[[ Data excerpt open ]]

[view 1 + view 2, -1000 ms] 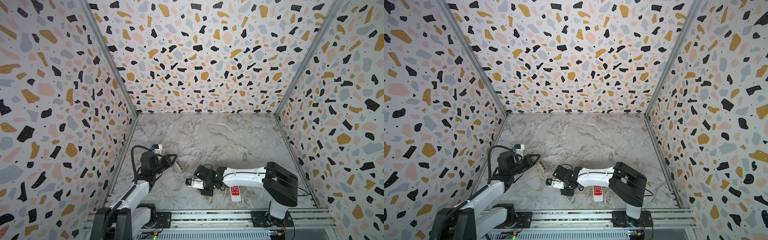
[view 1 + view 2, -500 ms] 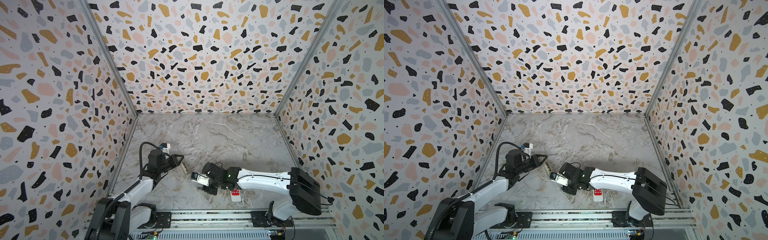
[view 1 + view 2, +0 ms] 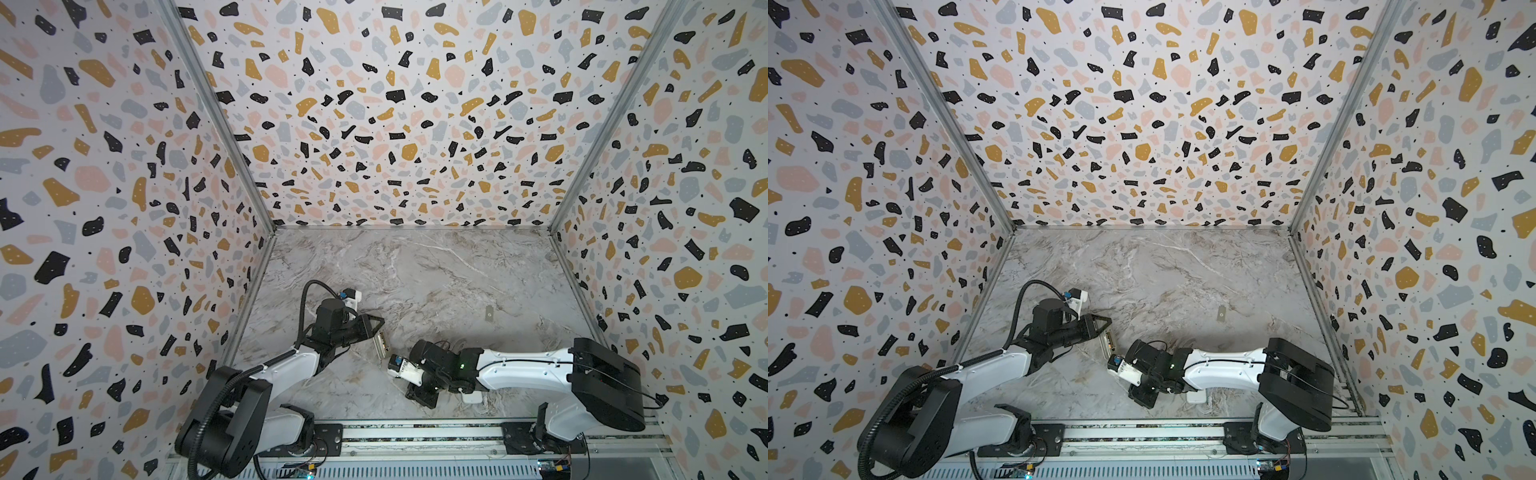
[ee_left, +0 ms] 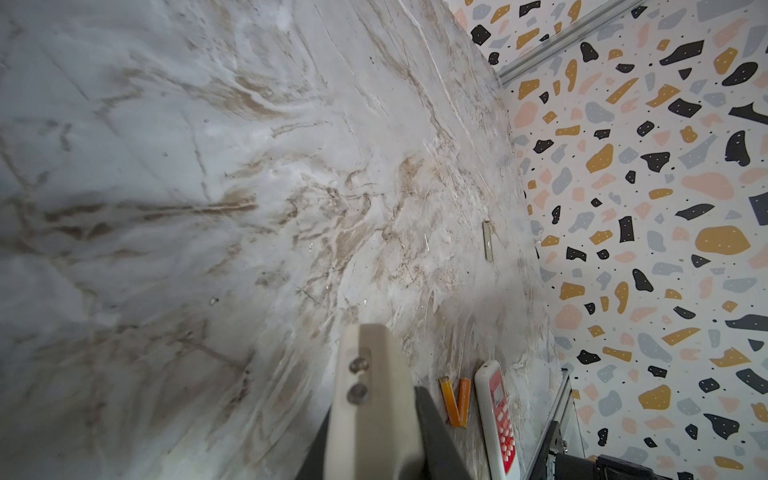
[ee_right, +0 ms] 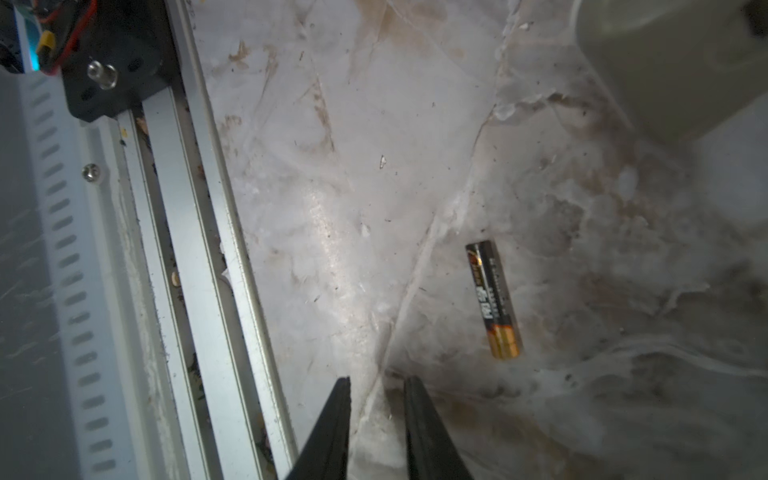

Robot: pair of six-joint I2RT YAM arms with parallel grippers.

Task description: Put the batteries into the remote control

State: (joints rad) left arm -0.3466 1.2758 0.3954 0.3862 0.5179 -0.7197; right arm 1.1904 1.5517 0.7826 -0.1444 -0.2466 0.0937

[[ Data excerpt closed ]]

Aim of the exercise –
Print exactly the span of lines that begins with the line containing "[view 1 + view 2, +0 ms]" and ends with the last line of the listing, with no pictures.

Written solution –
[view 1 + view 2, +0 ms] 
[ee_left, +0 ms] 
[ee_right, +0 ms] 

Robot: pair of six-joint I2RT YAM arms with parallel grippers.

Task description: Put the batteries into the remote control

State: (joints rad) left arm -0.3466 1.2758 0.3954 0.3862 0.5179 -0.7197; right arm 1.1904 1.5517 0.7826 -0.1444 -0.2466 0.0937

Nothing remains to be done, and the exercise is complete.